§ Provided information:

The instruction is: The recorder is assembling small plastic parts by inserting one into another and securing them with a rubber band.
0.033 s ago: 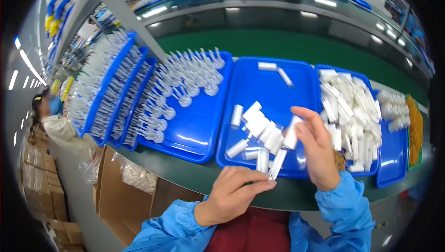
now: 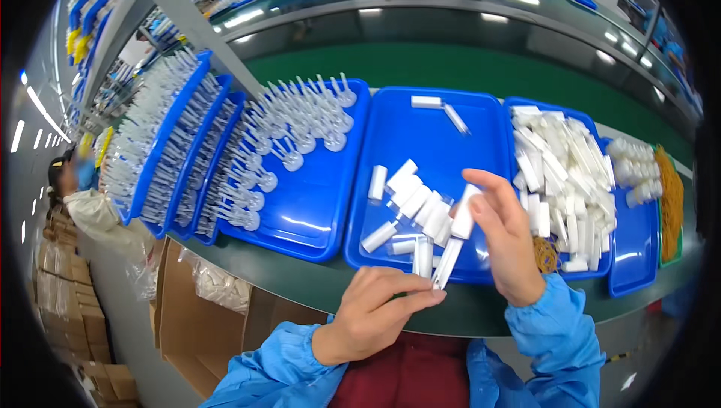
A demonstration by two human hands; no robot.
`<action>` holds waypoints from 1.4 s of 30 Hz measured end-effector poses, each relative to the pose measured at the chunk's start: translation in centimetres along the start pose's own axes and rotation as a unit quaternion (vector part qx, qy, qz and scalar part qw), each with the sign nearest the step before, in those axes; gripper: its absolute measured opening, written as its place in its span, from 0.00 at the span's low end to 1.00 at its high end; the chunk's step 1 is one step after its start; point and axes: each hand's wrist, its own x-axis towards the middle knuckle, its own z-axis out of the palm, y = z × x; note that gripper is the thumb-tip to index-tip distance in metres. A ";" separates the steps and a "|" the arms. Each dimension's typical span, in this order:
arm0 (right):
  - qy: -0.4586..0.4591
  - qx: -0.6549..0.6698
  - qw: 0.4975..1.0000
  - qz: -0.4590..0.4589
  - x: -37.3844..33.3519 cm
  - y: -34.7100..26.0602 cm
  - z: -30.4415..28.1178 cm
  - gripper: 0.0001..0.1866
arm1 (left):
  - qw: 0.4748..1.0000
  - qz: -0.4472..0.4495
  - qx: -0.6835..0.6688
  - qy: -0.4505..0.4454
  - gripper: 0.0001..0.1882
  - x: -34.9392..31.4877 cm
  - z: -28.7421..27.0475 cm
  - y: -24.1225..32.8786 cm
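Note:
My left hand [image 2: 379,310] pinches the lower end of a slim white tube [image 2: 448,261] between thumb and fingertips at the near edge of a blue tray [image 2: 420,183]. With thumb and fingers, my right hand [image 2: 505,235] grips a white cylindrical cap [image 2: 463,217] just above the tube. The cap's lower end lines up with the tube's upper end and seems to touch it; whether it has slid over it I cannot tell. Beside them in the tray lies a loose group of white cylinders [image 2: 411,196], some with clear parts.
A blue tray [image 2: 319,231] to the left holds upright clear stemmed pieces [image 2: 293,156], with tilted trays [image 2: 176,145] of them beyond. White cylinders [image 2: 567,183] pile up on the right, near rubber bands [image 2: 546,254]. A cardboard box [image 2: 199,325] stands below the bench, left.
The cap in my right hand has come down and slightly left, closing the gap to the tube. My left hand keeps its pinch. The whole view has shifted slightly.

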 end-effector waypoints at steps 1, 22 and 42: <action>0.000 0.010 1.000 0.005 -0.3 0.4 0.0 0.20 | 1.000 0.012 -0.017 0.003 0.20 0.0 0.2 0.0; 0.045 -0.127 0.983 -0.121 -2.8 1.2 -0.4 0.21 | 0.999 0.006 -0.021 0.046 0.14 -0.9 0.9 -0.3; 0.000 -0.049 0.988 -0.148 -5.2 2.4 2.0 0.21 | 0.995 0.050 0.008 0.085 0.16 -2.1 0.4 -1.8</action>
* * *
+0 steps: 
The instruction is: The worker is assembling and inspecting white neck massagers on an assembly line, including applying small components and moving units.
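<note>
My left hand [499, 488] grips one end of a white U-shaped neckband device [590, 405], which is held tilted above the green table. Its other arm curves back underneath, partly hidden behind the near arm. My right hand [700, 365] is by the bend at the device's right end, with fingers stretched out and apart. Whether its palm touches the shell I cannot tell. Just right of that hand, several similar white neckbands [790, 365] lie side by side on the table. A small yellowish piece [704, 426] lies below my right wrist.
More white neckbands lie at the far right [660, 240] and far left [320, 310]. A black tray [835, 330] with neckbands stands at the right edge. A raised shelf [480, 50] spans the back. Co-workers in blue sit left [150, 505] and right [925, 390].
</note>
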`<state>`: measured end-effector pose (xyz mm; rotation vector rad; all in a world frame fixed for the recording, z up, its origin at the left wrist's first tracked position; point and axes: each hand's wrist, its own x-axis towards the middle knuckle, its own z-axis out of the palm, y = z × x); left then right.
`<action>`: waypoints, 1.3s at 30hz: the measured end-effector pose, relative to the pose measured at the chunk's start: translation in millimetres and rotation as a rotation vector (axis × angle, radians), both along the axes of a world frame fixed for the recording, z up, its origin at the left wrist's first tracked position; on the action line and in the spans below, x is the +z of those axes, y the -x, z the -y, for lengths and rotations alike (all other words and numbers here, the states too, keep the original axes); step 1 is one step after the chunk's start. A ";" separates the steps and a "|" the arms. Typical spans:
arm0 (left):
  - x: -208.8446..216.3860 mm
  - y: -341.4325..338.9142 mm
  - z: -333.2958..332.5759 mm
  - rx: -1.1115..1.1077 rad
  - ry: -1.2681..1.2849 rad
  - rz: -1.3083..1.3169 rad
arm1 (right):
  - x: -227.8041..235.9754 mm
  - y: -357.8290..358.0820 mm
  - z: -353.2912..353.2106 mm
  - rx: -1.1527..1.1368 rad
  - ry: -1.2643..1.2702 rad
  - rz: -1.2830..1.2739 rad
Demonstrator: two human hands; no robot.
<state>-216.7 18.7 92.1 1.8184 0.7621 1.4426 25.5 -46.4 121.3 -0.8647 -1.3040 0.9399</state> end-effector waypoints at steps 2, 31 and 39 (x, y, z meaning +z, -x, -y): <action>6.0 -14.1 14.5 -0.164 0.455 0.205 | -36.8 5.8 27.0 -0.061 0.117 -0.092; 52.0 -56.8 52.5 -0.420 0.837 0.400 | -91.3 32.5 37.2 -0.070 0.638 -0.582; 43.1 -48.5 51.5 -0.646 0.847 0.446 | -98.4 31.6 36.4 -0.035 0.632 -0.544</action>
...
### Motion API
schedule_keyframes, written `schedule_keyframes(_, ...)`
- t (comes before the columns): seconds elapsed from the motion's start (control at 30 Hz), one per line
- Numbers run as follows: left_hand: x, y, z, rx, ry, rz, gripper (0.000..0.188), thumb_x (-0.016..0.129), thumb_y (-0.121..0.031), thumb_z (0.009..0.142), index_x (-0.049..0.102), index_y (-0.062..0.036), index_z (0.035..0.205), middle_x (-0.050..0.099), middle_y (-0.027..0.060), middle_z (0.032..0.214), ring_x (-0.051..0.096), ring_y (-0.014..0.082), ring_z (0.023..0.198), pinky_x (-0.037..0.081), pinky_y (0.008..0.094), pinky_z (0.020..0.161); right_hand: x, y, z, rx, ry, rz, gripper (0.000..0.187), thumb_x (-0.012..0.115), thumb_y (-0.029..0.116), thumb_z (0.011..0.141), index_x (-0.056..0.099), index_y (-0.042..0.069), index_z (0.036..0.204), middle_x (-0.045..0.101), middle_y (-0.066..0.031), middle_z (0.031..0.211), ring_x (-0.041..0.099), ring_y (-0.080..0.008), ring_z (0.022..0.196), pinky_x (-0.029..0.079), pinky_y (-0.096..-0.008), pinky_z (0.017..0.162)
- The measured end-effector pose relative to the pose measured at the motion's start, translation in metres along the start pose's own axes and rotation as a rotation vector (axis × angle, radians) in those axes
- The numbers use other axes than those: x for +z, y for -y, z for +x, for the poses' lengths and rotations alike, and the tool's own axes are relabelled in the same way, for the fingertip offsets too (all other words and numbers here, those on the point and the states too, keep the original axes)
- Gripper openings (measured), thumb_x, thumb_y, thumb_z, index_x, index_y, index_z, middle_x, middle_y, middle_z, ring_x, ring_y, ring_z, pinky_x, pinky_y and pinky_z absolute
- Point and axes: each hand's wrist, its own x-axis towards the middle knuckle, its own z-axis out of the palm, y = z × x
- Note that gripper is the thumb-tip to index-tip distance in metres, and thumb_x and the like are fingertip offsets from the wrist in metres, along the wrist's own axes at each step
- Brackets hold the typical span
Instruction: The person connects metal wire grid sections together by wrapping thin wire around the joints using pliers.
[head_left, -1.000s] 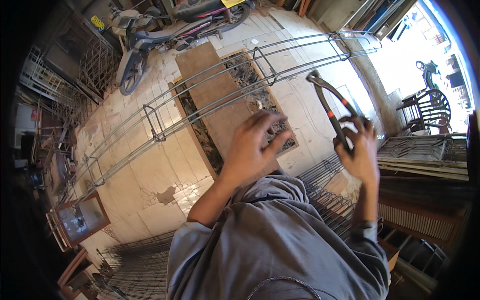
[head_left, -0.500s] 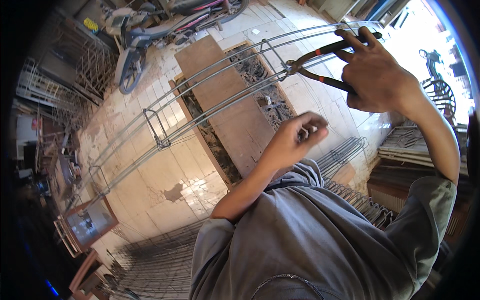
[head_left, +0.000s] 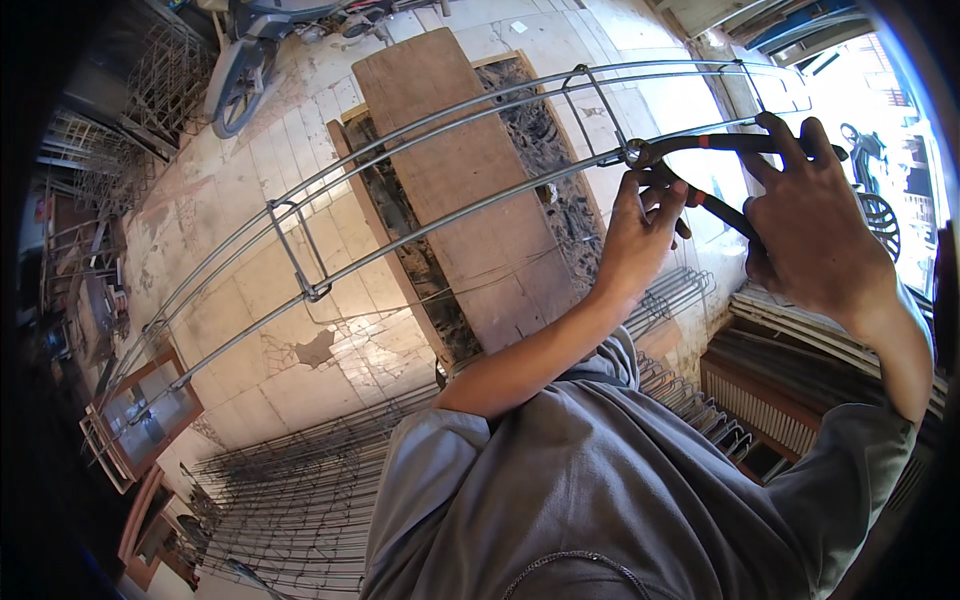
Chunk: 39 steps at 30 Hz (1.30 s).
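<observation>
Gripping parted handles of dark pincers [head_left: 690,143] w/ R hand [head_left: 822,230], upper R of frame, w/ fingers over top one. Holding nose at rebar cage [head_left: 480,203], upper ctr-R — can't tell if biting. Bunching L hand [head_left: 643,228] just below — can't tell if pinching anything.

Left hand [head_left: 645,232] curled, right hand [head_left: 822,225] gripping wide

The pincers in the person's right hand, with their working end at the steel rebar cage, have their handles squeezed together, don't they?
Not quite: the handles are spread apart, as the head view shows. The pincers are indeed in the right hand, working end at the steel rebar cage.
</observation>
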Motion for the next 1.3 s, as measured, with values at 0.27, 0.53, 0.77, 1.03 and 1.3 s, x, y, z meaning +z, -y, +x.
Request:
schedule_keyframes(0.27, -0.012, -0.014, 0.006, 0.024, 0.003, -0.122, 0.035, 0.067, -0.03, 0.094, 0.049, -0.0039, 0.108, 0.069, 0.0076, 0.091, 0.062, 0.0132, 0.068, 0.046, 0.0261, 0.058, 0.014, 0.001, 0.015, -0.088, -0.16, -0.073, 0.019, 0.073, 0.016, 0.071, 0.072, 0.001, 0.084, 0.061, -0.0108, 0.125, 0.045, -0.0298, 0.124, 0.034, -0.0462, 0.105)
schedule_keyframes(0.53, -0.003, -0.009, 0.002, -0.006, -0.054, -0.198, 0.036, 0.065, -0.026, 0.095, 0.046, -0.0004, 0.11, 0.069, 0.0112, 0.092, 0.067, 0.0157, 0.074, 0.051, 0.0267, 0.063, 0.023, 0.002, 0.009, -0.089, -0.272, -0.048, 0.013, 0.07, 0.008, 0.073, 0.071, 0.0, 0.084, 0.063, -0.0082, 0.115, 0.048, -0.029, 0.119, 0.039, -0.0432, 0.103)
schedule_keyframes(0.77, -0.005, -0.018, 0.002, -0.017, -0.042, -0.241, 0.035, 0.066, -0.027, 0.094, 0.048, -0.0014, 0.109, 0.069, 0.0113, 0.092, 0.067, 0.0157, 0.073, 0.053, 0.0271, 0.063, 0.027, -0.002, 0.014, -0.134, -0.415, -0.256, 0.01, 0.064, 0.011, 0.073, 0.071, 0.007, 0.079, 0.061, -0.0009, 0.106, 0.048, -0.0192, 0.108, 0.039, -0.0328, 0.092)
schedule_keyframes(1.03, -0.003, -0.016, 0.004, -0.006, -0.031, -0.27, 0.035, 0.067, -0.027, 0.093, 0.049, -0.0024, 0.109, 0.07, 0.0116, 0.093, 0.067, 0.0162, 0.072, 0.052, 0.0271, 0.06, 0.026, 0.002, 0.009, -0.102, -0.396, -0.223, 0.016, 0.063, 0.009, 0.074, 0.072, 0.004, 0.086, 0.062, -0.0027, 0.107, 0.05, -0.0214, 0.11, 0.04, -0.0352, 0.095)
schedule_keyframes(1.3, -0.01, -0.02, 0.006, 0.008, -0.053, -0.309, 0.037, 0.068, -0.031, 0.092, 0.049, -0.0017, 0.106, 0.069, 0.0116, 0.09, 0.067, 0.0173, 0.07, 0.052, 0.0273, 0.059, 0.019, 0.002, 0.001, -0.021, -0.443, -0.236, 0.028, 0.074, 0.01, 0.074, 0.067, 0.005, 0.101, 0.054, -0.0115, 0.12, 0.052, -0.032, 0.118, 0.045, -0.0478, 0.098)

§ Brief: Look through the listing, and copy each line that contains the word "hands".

§ Result:
A demonstration by two human hands; no robot.
Demonstrator: two human hands; no robot.

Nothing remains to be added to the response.